EXERCISE DIRECTIONS —
Set each line of the material below down word for word, from the first through the line that holds "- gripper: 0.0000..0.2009", but not the pictures.
Start of Block
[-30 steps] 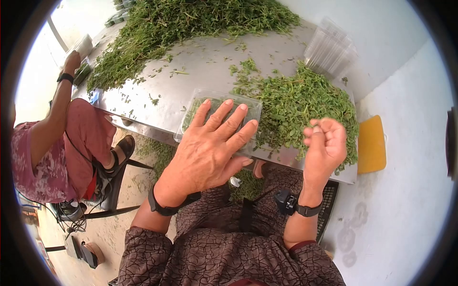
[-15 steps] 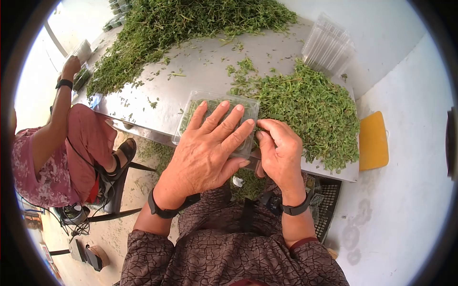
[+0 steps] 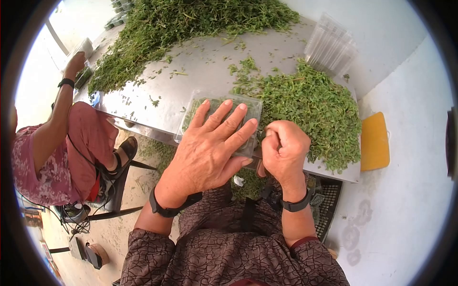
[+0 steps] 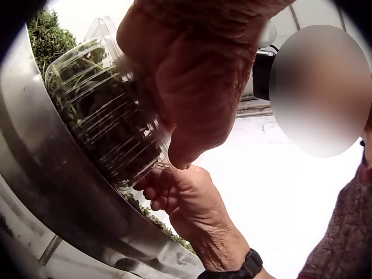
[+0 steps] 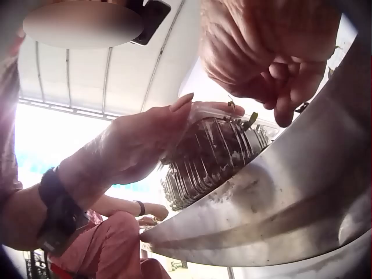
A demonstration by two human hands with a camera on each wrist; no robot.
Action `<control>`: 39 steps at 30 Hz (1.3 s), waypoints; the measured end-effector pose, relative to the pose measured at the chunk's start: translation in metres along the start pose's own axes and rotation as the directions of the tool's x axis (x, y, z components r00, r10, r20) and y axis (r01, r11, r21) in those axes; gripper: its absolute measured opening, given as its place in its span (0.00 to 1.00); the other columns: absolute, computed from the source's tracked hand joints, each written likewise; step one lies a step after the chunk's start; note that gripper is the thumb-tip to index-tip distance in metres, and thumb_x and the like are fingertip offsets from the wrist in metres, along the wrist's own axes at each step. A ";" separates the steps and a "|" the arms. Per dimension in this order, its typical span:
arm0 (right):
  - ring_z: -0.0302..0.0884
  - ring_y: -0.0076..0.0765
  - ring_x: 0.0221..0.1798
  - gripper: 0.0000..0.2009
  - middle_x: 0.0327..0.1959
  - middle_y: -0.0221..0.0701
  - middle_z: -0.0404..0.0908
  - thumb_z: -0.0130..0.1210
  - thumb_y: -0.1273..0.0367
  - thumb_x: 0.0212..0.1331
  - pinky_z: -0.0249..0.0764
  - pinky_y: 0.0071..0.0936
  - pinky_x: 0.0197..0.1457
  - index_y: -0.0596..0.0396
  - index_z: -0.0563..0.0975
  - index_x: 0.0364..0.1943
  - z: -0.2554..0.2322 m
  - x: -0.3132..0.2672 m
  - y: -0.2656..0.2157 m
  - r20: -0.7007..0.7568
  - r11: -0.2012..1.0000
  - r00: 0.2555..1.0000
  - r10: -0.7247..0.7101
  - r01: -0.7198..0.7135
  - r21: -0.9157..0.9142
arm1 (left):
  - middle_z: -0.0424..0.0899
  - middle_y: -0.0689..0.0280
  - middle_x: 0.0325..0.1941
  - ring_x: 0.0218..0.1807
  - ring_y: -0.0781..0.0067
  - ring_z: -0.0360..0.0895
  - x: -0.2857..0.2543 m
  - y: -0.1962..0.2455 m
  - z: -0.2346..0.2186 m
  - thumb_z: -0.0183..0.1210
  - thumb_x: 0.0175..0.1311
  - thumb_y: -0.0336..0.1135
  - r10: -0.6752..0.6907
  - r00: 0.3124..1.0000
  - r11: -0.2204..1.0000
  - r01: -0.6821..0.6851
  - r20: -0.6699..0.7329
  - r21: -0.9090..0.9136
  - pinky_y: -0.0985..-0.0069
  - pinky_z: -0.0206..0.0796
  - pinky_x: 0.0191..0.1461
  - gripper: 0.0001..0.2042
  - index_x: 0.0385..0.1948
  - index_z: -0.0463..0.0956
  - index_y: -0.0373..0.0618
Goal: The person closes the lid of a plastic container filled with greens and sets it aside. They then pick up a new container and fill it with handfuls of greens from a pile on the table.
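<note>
A clear plastic clamshell box (image 3: 196, 102) packed with leafy green sprigs sits at the table's front edge. My left hand (image 3: 210, 143) lies across its lid, fingers straight and spread. Close by the box's right side is my right hand (image 3: 286, 152), its fingers curled and the thumb against the index finger, with a bit of green sprig at the fingertips. A small leaf (image 5: 253, 120) pokes out at the box's rim in the right wrist view. From the left wrist view, the ribbed side of the box faces the camera and the right hand (image 4: 195, 197) is under its near corner.
A pile of loose sprigs (image 3: 315, 109) spreads on the metal table (image 3: 205, 62) at right, a larger heap (image 3: 191, 19) at the back. Nested empty clamshells (image 3: 329, 45) stand behind. A yellow board (image 3: 374, 143) leans at the right wall. Another person (image 3: 62, 143) sits at left.
My right hand has come left from over the loose pile to the box's right side, and its fingers have curled tighter. The left hand has stayed on the lid.
</note>
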State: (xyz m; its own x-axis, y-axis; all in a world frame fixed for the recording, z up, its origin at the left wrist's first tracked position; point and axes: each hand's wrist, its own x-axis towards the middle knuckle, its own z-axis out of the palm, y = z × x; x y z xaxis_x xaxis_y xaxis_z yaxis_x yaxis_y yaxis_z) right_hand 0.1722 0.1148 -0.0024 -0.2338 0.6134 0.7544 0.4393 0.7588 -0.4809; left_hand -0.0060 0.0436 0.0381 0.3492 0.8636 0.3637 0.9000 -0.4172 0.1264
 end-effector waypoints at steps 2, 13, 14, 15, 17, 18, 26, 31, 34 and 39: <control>0.75 0.44 0.22 0.05 0.20 0.36 0.76 0.54 0.81 0.44 0.71 0.34 0.26 0.57 0.75 0.24 -0.005 0.002 0.001 -0.077 0.998 0.996 0.036 -0.040 -0.056 | 0.65 0.60 0.71 0.72 0.52 0.59 0.001 0.000 0.000 0.60 0.54 0.50 0.002 1.000 1.000 -0.002 0.001 0.000 0.49 0.43 0.76 0.33 0.65 0.67 0.55; 0.79 0.27 0.28 0.14 0.39 0.38 0.83 0.58 0.77 0.54 0.73 0.23 0.27 0.60 0.78 0.47 -0.034 -0.004 -0.013 0.190 0.939 0.948 0.254 -0.289 0.187 | 0.63 0.61 0.72 0.73 0.53 0.58 0.001 0.001 -0.001 0.60 0.55 0.49 -0.020 1.000 1.000 0.020 0.010 -0.008 0.50 0.43 0.76 0.33 0.66 0.66 0.56; 0.80 0.28 0.29 0.15 0.39 0.40 0.83 0.59 0.75 0.54 0.74 0.24 0.27 0.61 0.77 0.47 -0.031 -0.006 -0.015 0.246 0.939 0.940 0.237 -0.286 0.191 | 0.63 0.61 0.72 0.73 0.53 0.58 0.001 0.001 0.000 0.60 0.55 0.49 -0.019 1.000 1.000 0.019 0.011 -0.007 0.50 0.43 0.76 0.33 0.66 0.66 0.56; 0.82 0.36 0.30 0.15 0.38 0.43 0.82 0.60 0.75 0.53 0.75 0.29 0.28 0.62 0.77 0.46 -0.030 -0.006 -0.019 0.309 0.938 0.918 0.248 -0.308 0.160 | 0.64 0.61 0.72 0.73 0.53 0.58 0.001 0.001 0.001 0.60 0.55 0.49 -0.016 1.000 1.000 0.016 0.005 -0.007 0.50 0.43 0.76 0.33 0.65 0.66 0.56; 0.82 0.46 0.30 0.13 0.36 0.45 0.82 0.60 0.77 0.52 0.76 0.33 0.31 0.62 0.77 0.43 -0.020 -0.013 -0.016 0.314 0.943 0.924 0.218 -0.282 0.174 | 0.64 0.61 0.72 0.73 0.53 0.59 0.000 0.000 0.001 0.60 0.55 0.49 -0.015 1.000 1.000 0.015 -0.002 -0.004 0.50 0.43 0.76 0.32 0.65 0.67 0.56; 0.82 0.46 0.30 0.13 0.36 0.45 0.82 0.60 0.77 0.52 0.76 0.33 0.31 0.62 0.77 0.43 -0.017 -0.014 -0.016 0.315 0.943 0.924 0.218 -0.282 0.176 | 0.64 0.61 0.72 0.72 0.53 0.59 0.000 0.000 0.001 0.61 0.54 0.49 -0.012 1.000 1.000 0.012 -0.005 -0.012 0.50 0.43 0.76 0.33 0.65 0.67 0.56; 0.79 0.49 0.27 0.07 0.25 0.40 0.79 0.59 0.80 0.49 0.73 0.37 0.28 0.60 0.76 0.32 -0.010 -0.009 -0.016 0.181 0.990 0.981 0.071 -0.092 0.108 | 0.64 0.60 0.71 0.72 0.52 0.59 0.001 0.001 0.001 0.61 0.53 0.49 -0.011 1.000 1.000 0.011 0.000 -0.006 0.49 0.44 0.75 0.33 0.65 0.67 0.55; 0.76 0.46 0.23 0.06 0.22 0.39 0.77 0.58 0.81 0.45 0.70 0.35 0.25 0.59 0.75 0.29 -0.006 -0.007 -0.014 0.131 0.997 0.991 0.016 -0.027 0.077 | 0.64 0.59 0.71 0.72 0.50 0.59 0.001 0.001 0.001 0.61 0.53 0.49 0.000 1.000 1.000 0.000 0.004 0.003 0.48 0.44 0.75 0.33 0.65 0.67 0.54; 0.74 0.45 0.20 0.06 0.19 0.38 0.76 0.57 0.81 0.44 0.69 0.33 0.23 0.59 0.76 0.27 -0.007 -0.009 -0.015 0.067 0.996 0.996 0.059 -0.063 0.057 | 0.64 0.58 0.71 0.72 0.50 0.59 0.001 0.001 0.000 0.61 0.53 0.49 0.001 1.000 1.000 -0.001 0.007 -0.003 0.47 0.43 0.75 0.33 0.65 0.67 0.55; 0.74 0.38 0.18 0.05 0.17 0.36 0.75 0.56 0.82 0.45 0.67 0.30 0.21 0.60 0.77 0.27 -0.015 -0.008 -0.001 -0.116 0.993 0.990 0.080 -0.088 -0.073 | 0.64 0.59 0.71 0.72 0.51 0.58 0.000 0.002 0.000 0.61 0.53 0.48 -0.005 1.000 1.000 0.005 0.011 -0.001 0.48 0.43 0.75 0.34 0.65 0.66 0.55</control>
State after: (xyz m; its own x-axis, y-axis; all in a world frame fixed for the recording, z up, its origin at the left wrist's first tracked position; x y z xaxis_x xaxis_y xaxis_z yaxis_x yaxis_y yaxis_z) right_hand 0.1865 0.1062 -0.0014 -0.0955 0.6421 0.7606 0.5207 0.6835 -0.5116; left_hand -0.0043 0.0434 0.0380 0.3474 0.8689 0.3525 0.9016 -0.4128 0.1289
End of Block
TASK SOLUTION —
[-30 steps] 
[-15 steps] 
[+0 steps] 
[+0 steps] 
[+0 steps] 
A demonstration by two human hands with a camera on each wrist; no robot.
Action `<control>`: 39 steps at 30 Hz (1.3 s), waypoints; the measured end-effector pose, relative to the pose measured at the chunk's start: translation in metres along the start pose's own axes and rotation as the directions of the tool's x axis (x, y, z components r00, r10, r20) and y axis (r01, r11, r21) in those axes; gripper: its absolute measured opening, given as its place in its span (0.00 to 1.00); the other columns: absolute, computed from the source's tracked hand joints, each written likewise; step one lies a step after the chunk's start; note that gripper is the thumb-tip to index-tip distance in metres, and thumb_x and the like are fingertip offsets from the wrist in metres, along the wrist's own axes at each step. A ";" separates the steps and a "|" the arms. Per dimension in this order, its typical span:
arm0 (right):
  - ring_z: -0.0302..0.0884
  - ring_y: -0.0076..0.0765
  - ring_x: 0.0221..0.1798
  - gripper: 0.0000..0.2009

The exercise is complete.